> whereas the teams are allowed to bring a 25-page PDF
This is where I see the biggest issue. LLMs are first-and-foremost text compression algorithms. They have a compressed version of a very good chunk of human writing.
After being text compression engines, LLMs are really good at interpolating text based on the generalization induced by the lossy compression.
What this result really tells us is that, given a reasonably well compressed corpus of human knowledge, the ICPC can be view as an interpolation task.
You can use the same framing for human reasoning except its over visual/auditority/spatial data and not just text.
You don't remember every detail of what you've seen correct? You store some lossy compression like "I went to a park"
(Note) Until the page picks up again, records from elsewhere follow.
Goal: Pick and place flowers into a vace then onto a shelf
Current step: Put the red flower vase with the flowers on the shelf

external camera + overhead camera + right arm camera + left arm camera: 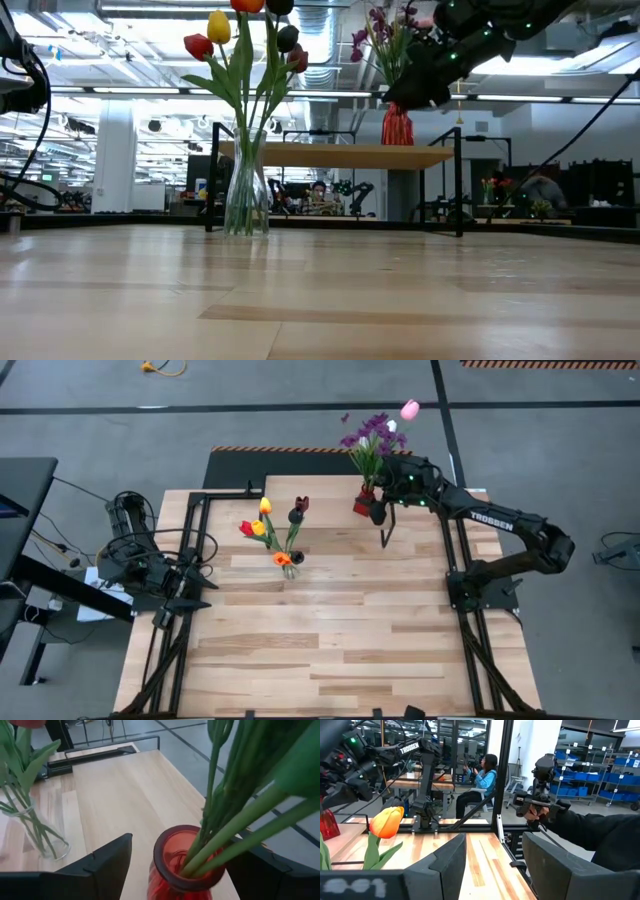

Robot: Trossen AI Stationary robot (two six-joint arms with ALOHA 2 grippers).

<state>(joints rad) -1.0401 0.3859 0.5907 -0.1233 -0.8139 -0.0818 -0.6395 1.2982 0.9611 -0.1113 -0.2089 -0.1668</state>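
From above, the right gripper (377, 510) sits at the red vase (364, 503) on the shelf (330, 485) along the far edge of the surface (320, 630), with the purple sprig (372, 432) and a pink tulip (409, 409) rising out of that vase. Just in front of the shelf, near the middle of the far half of the surface, a clear vase (287, 563) carries yellow, red, orange and dark tulips (262, 520). The left gripper (185, 588) waits at the left edge, jaws part open with nothing between them. Down at table height, the red vase stands upright on the plank top of the shelf, the right gripper pressed in at its upper part among the stems, and the clear vase stands nearer, to the left of it. Through the left wrist camera, an orange tulip head (386, 821) shows close by, and a seated person (481, 782) is in the room beyond. Through the right wrist camera, the dark jaws stand wide on either side of the red vase's neck, apart from the glass, green stems leaning out of its mouth.
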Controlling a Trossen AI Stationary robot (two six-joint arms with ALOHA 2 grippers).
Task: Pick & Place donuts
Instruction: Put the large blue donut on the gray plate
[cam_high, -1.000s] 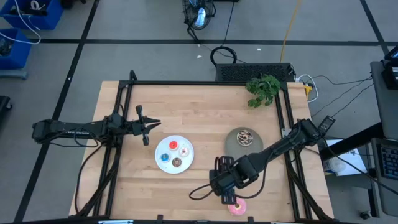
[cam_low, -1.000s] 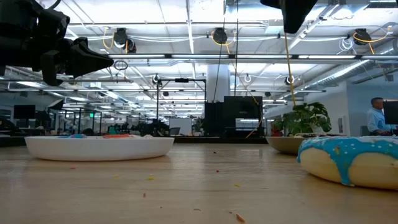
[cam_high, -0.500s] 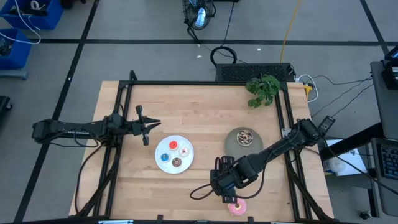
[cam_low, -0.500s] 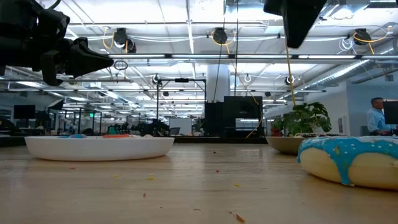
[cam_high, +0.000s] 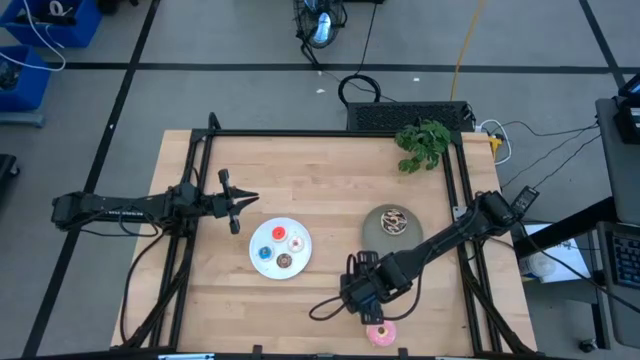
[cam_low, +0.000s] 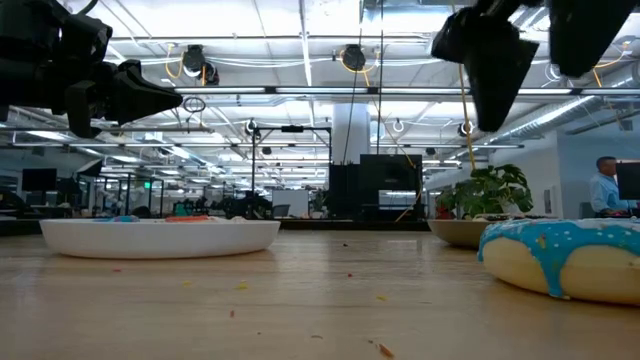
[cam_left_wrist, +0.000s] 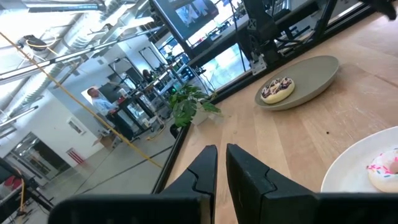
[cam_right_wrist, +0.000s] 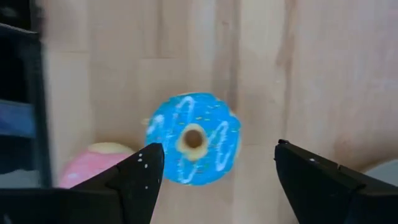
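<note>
Wooden table (cam_high: 330, 180), carrying a white plate (cam_high: 262, 238) with three tiny donuts (cam_high: 279, 247) and a grey plate (cam_high: 378, 232) with a brown sprinkled donut (cam_high: 395, 220). Right gripper (cam_right_wrist: 214, 171) poised near the front edge, jaws spread wide and empty, straddling from above a blue donut (cam_right_wrist: 193, 138) flat on the wood, ring centred between the two fingers (cam_right_wrist: 143, 177) with clear gaps on either side. Pink donut (cam_right_wrist: 93, 163) just outside one jaw, touching or nearly touching the blue one; exact contact not discernible. Left gripper (cam_left_wrist: 221, 171) idle beside the white plate, jaws close together with only a narrow slit between them, nothing held. Step in hand, by judgement: approach to pick up the blue donut, grasp not yet made. Next move, by judgement: straight descent until the fingertips bracket the ring at table level, then closing across its width; care needed to keep the near jaw from catching the pink neighbour; transfer to a plate afterwards, destination not determinable from these views.
</note>
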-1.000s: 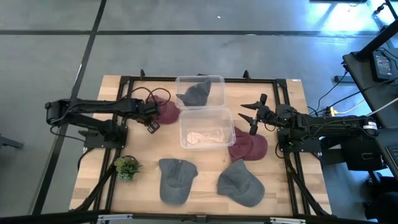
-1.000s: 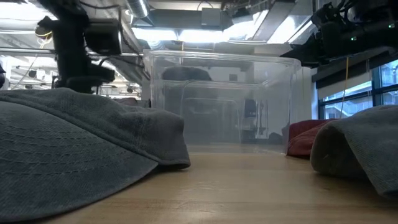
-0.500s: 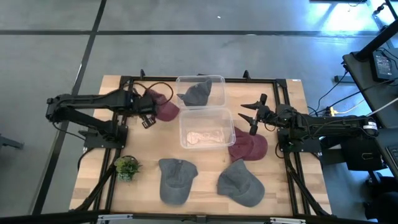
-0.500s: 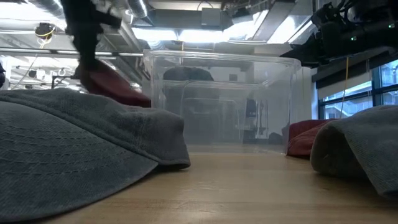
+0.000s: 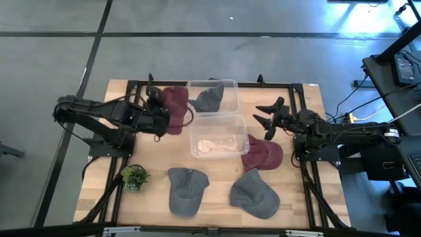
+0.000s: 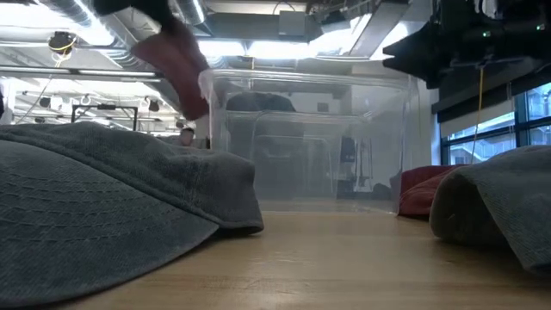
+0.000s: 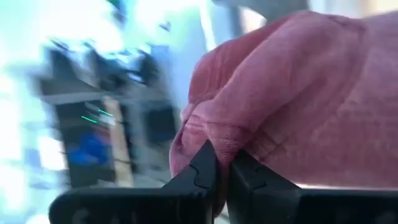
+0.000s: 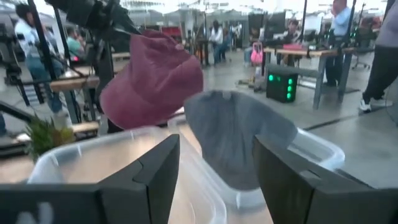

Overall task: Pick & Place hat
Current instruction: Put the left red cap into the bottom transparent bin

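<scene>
**Around the bench: what else you can see**

Your wooden bench (image 5: pixel 151 153) sits inside a black metal frame (image 5: pixel 263 84) on a grey floor (image 5: pixel 197 52) crossed by a dark line (image 5: pixel 197 34). A small green potted plant (image 5: pixel 134 176) stands near the bench's front left corner, just beside the frame rail. Off the right side you have a black stand with a laptop (image 5: pixel 402 66) and trailing cables (image 5: pixel 355 117).

Across the room in the right wrist view, you can see a person (image 8: pixel 28 34), another person (image 8: pixel 379 56), and a box with green lights (image 8: pixel 283 84) under a table (image 8: pixel 298 53). The low view shows ceiling ducts (image 6: pixel 194 13).
</scene>
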Available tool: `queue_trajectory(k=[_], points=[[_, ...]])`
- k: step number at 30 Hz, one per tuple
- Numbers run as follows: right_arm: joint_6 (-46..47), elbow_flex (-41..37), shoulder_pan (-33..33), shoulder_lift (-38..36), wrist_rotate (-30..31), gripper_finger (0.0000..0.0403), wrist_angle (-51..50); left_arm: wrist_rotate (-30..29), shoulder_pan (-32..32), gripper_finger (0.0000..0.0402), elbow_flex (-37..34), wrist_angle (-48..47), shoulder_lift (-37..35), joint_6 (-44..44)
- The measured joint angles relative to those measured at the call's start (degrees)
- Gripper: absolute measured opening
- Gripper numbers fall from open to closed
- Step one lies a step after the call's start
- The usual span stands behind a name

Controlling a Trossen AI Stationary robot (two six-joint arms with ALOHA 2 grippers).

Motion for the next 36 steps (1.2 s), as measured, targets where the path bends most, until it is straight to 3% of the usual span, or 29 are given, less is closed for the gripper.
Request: queue_trajectory(k=[6,12,16,19,24,28,36], points=[[-0.22,0.02,0.0,0.01,-0.13,0.02,2.14,-13.11,-4.04,0.001,0.0,13.33,2.3,17.66],[-1.63,0.35,0.0,0.01,-6.09,0.02,6.64,-11.63,-7.11,0.0007,0.01,26.66,4.21,29.59],[-3.61,5.53,0.0,1.94,-12.04,0.02,5.1,-11.26,-9.17,0.0006,0.0,34.25,6.01,38.5],[-6.01,12.73,0.0,6.08,-15.18,0.02,-1.81,-10.6,-10.26,0.0006,0.0,40.01,7.36,42.73],[-12.42,26.72,-0.31,15.3,-15.67,0.02,-19.18,-4.55,-10.94,0.0005,0.0,45.76,9.48,45.56],[-15.12,37.58,-0.33,21.28,-16.31,0.02,-30.49,-4.39,-11.39,0.0005,0.0,49.8,11.5,49.21],[-15.17,55.11,-2.77,30.05,-24.71,0.02,-47.82,-3.43,-13.83,0.0004,0.0,56.92,14.51,55.96]])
If we develop a system that can:
- compress (in a relatively recoverable way) the entire domain of human knowledge
- interpolate across the entire domain of human knowledge
- draw connections or conclusions that haven't previously been stated explicitly
- verify or disprove those conclusions or connections
- update its internal model based on that (further expanding the domain it can interpolate within)
Then I think we're cooking with gasoline. I guess the question becomes whether those new conclusions or connections result in a convergent or divergent increase in the number of new conclusions and connections the model can draw (e.g. do we understand better the domains we already know or does updating the model with these new conclusions/connections allow us to expand the scope of knowledge we understand to new domains).